Watch without time is a hit at luxury trade fair
BASEL (Reuters) - Luxury watchmakers are well positioned to escape a possible slowdown in consumer spending as they target wealthy customers who are increasingly willing to splash out on extravagant and unique watches.
Swiss watchmaker Romain Jerome's "Day&Night" watch -- which does not tell the time, only whether it is night or day -- sold out within 48 hours of its launch earlier this year as watch fanatics snapped up the $300,000 timepiece.
"When you ask people what is the ultimate luxury, 80 percent answer 'time'. Then when you look at other studies, 67 percent don't look at their watch to tell what time it is," Chief Executive Yvan Arpa told Reuters on Friday at Baselworld, the watch and jewellery industry's largest annual trade fair.
"Why do people buy expensive watches? To have a trophy. A watch (costing) $9 gives the time as well as a watch at $500,000, so they really buy a trophy," Arpa said.
The "Day&Night" watch uses the complicated Tourbillon movement -- invented to overcome earth's gravity which used to affect the accuracy of watches -- which lures watch connoisseurs as well as fashion aficionados.

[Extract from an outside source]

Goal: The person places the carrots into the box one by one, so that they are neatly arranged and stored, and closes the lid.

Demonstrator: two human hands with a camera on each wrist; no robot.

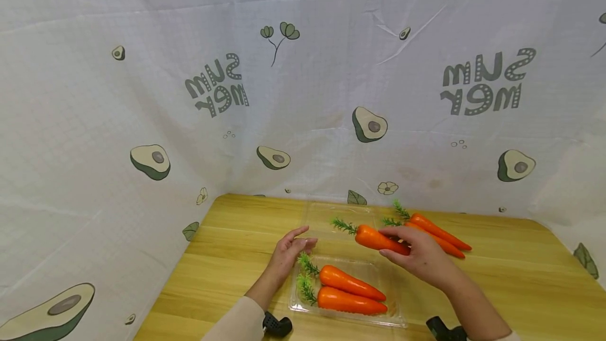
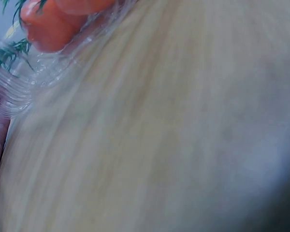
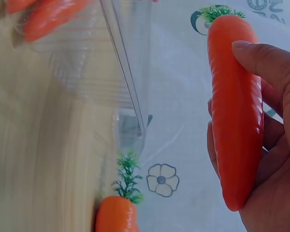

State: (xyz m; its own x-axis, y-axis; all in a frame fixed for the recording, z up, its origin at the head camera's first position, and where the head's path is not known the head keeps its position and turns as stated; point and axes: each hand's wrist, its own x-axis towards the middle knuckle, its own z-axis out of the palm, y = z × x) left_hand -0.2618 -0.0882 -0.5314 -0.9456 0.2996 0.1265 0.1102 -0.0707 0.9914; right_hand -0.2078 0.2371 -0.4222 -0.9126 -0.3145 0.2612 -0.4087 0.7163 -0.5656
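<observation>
My right hand [image 1: 421, 254] grips an orange carrot [image 1: 369, 237] with a green leafy top, held up above the back part of a clear plastic box [image 1: 341, 318]. In the right wrist view, the thumb lies along one side of this carrot [image 3: 236, 111] and the fingers curl behind it. Two more carrots [image 1: 350, 300] lie side by side in the box, leafy ends to the left. My left hand [image 1: 281, 258] is at the box's back left corner, its fingers loosely spread and holding nothing. Whether it touches the box is hard to tell.
Behind the box stands its raised clear lid [image 1: 326, 214]. To the right, two other carrots [image 1: 440, 233] lie on the wooden table [image 1: 213, 262]. A white printed cloth [image 1: 312, 99] hangs along the back and sides.
</observation>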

The Geneva-based company, founded in 2004, also has an order backlog of up to two-and-a-half years for its "Titanic DNA" watch, which is made from steel and coal from the Titanic and can cost as much as $500,000.

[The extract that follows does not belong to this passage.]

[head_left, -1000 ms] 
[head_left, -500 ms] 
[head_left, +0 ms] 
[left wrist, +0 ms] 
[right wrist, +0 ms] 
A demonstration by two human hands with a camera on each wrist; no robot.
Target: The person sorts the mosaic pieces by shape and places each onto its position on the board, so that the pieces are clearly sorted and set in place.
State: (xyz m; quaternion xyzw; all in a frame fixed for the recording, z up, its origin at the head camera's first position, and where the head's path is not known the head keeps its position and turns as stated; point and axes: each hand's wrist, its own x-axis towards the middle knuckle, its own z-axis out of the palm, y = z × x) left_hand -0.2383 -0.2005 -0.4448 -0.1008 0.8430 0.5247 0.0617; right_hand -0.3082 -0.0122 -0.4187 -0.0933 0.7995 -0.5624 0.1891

"If you do something that is different, which is interesting, it pays," Arpa said.
NEW MARKETS BOOM
Luxury watchmakers are also banking on buoyant demand from emerging markets, such as Asia and the Middle East to offset a slowdown in the United States.
"The first quarter of the year has been very good -- following the same trend as last year and last year was a record year for the watch industry and for the major luxury companies in general," Philippe Mougenot, president of Chanel's fine jewellery and watches division, told Reuters.
"Now we are a bit on the look out to see what consumption will be (like) within the next months in the States ... There is a lot of psychologically negative talk through the press and this may have some impact," Mougenot said.
"But the big difference now (compared) with 10 years ago is that we have new markets that were not existing at that time," he said.
Chanel has seen its high-end watch and jewellery products selling "astonishingly well". One its most pricey pieces is the "J12 18 place Vendome" watch, costing 550,000 euros ($864,100).
And the head of Swiss watchmaker La Montre Hermes, part of French luxury group Hermes International, has also seen strong sales.
"During a crisis, people have another level of consciousness. It doesn't mean that they will not buy, it is just that they are looking more carefully at what they buy," La Montre Hermes CEO Emmanuel Raffner told Reuters.